Materials and Methods:
The study design was prospective, blinded, and multicentric, assessing real-time EUS elastography and contrast-enhanced EUS results for the characterization of focal pancreatic masses using parametric measurements, in comparison with pathology which is the gold standard. SHs were performed based on the embedded software of the ultrasound system, with the values being reversed as opposed to our initially published data on hue histograms. Consequently, a cutoff of 80 was derived from previous multicentric trials. Contrast-enhanced EUS also allowed the focal masses to be classified as hyper-, iso-, or hypoenhanced in comparison with the normal pancreatic parenchyma. EUS-FNA was then performed for all patients, with a positive cytological diagnosis taken as a final proof of malignancy for the pancreatic masses. The diagnoses obtained by EUS-FNA were verified further either by surgery or during a clinical follow-up of at least 6 months.
Results:
A total number of 97 consecutive patients with focal pancreatic masses were included in the study.
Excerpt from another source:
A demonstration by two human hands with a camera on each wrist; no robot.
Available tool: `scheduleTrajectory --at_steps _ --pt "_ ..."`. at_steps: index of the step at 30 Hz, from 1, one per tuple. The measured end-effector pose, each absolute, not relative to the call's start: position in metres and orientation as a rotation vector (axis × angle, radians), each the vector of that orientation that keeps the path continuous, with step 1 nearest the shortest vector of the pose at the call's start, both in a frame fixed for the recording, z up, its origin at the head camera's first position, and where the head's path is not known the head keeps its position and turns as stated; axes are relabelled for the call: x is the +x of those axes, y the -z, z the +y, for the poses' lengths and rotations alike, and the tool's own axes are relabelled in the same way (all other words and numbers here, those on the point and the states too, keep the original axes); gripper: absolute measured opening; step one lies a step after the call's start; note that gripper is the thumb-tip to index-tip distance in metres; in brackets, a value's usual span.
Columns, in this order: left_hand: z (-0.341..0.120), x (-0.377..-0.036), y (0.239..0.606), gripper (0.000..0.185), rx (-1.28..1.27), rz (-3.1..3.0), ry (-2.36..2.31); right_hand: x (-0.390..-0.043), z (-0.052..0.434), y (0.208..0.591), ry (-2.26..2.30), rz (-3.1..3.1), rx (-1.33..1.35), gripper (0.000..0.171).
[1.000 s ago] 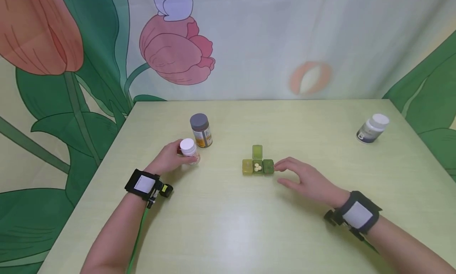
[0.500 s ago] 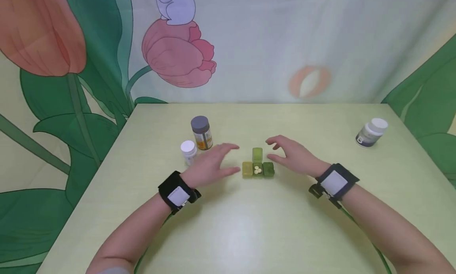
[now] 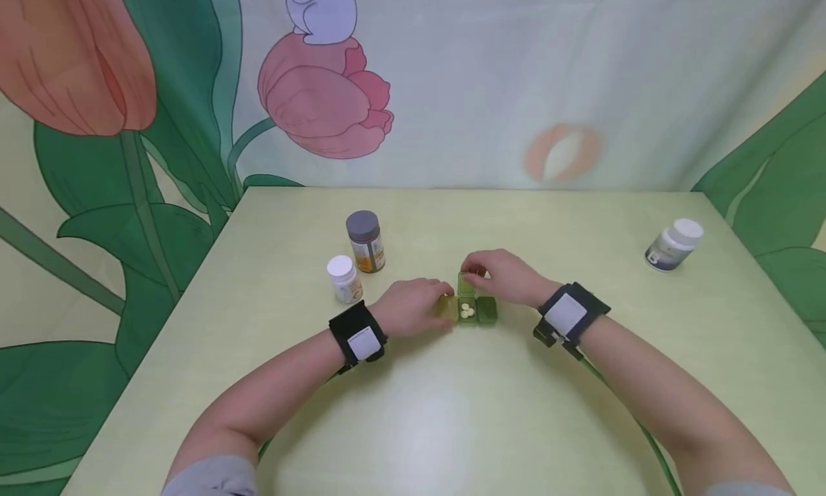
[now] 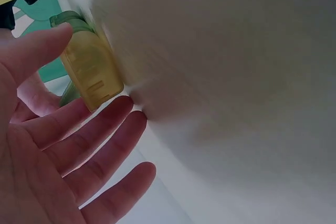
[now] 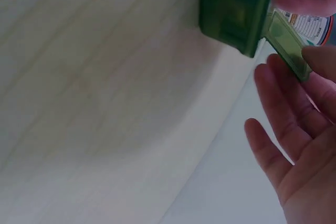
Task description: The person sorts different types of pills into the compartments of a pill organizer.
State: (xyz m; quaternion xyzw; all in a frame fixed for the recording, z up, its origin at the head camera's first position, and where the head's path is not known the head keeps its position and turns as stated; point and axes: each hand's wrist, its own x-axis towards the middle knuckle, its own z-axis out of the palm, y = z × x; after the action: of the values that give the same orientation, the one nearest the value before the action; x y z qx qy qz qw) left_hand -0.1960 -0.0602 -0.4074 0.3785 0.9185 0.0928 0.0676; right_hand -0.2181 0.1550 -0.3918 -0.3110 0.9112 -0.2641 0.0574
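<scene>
Apparently the step in hand concerns the raised lid (image 3: 465, 286) of a small pill box (image 3: 487, 310), which lies on the table (image 3: 413, 410) between both hands. Its middle compartment (image 3: 467, 322) is uncovered, with a few pale pills (image 3: 467, 310) inside, and the lid sticks out on the side away from the person. The left hand (image 3: 411, 307) grips the yellow compartment (image 3: 448, 308) between thumb and fingers, seemingly to steady the row, while the right hand (image 3: 506, 275) pinches the lid. As I judge it, the next move calls for swinging that lid over on its hinge and pressing it down, with the left hand keeping the box from sliding or tipping so that the pills stay put.

Only the head view shows the pills, and only there do the bottles stand in full: the small white bottle (image 3: 345, 281) and the dark-capped bottle (image 3: 366, 242) near each other on the left, the other white bottle (image 3: 673, 245) well apart on the right. The left wrist view adds the thumb's place at one edge of the yellow block, fingertips at the opposite edge. From the right wrist, the lid appears tilted between thumb and fingers, and a printed label (image 5: 310, 27) shows behind it.
</scene>
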Motion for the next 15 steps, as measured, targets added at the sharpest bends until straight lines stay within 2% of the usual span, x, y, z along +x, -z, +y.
scheduleTrajectory --at_steps 4,15 --pt "-0.059 -0.195 0.405 0.051 1.131 2.754 -0.295 -0.208 0.157 0.391 0.788 2.819 -1.016 0.009" --pt "-0.06 -0.196 0.404 0.049 1.101 2.737 -0.333 -0.174 0.163 0.398 0.424 2.884 -1.55 0.02"
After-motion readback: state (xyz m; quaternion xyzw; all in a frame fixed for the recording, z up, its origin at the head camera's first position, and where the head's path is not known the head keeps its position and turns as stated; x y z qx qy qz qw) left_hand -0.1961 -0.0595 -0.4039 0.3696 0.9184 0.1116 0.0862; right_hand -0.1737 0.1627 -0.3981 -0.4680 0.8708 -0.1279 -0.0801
Based on previously defined cutoffs of 80, the values of sensitivity, specificity, positive predictive value, negative predictive value, and accuracy of the mean SHs for the diagnosis of pancreatic cancer were 100%, 29.63%, 78.65%, 100%, and 80.41%, respectively. Corresponding values for contrast-enhanced EUS (taking into consideration hypoenhencement as a predictive factor of malignancy) were 98.57%, 77.78%, 92%, 95.45%, and 92.78%, respectively. Combining contrast enhancement-EUS (hypoenhencement) and semi-quantitative EUS elastography (SH cutoffs <80), the resulting values corresponding for sensitivity, specificity, and accuracy were 98.57%, 81.48%, and 93.81%, respectively.
Conclusion:
The current study using objective parametric tools for both EUS elastography and contrast-enhanced EUS confirmed the results of previous studies and meta-analyses that indicated a complementary role for the differential diagnosis of focal pancreatic masses. Moreover, the best values for the receiver operating curves were obtained using a sequential clinical algorithm based on the initial use of elastography, followed by contrast enhancement.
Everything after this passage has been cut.